What is expected >>
When you reach a picture, skip it, and retype every line below exactly.
START Dataset excerpt
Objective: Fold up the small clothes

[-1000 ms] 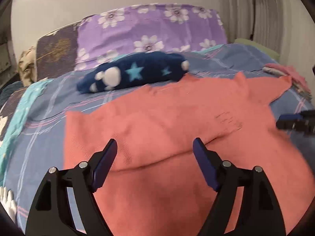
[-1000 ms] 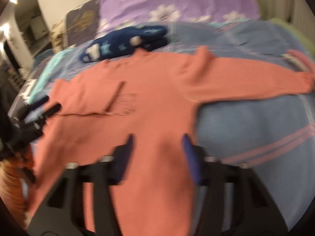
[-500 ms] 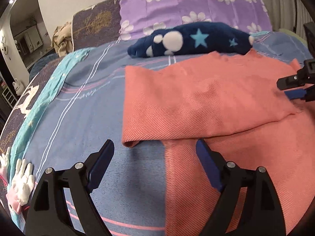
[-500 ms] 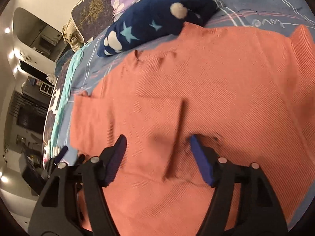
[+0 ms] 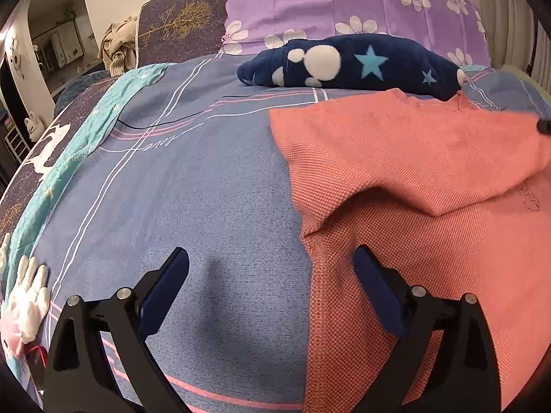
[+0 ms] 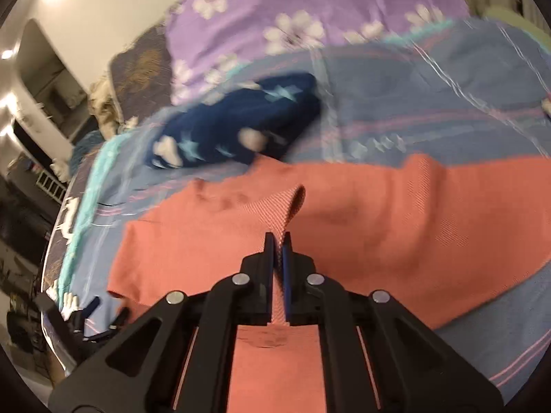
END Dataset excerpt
Output of the task >>
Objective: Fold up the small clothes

[-1000 ms] 
[-1000 ms] 
[-500 ms] 
[-500 ms] 
[+0 ms] 
[+0 ms] 

The answer has been written out completely.